Companies present on their income statement how much revenue they earned over a particular period, along with the related costs and expenses and net earnings or losses. They currently have to disclose things like the cost of sales and operating expenses such as those from advertising and research and development. But companies don’t have to further break down those operating expenses.
Under a proposal Wednesday from the accounting standard-setter, public companies would have to disclose quarterly the amounts of employee compensation, depreciation of property and equipment, amortization of intangible assets such as trademarks, and inventory expenses in the footnotes further clarifying the income-statement entries. Companies would be required to further break down inventory expenses by sharing inventory purchases and other amounts.
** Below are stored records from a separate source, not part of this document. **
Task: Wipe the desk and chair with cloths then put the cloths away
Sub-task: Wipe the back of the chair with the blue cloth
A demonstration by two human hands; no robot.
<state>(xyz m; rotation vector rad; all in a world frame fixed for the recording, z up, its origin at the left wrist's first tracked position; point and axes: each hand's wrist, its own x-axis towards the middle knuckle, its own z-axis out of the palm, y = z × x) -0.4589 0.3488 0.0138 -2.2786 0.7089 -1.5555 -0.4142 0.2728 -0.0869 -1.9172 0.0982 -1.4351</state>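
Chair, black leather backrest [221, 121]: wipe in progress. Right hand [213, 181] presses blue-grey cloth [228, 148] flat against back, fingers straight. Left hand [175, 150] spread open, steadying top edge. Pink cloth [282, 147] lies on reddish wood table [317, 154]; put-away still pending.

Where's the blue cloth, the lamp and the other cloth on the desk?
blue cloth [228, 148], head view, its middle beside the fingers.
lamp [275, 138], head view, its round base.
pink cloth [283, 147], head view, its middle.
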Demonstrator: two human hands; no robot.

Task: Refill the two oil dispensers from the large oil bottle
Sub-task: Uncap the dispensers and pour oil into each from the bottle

Companies’ inventory expenses would include costs as manufacturers incur them, the FASB said.
The proposal would also have businesses disclose selling expenses, which are expenses tied to distributing, marketing and selling products or services, along with their rationale for that classification.
Companies would have to put the amounts of all new expense items excluding selling expenses into a table, along with some expenses they already disclose. The footnotes to companies’ financial statements would grow under the proposal, but the face of their income statement wouldn’t change.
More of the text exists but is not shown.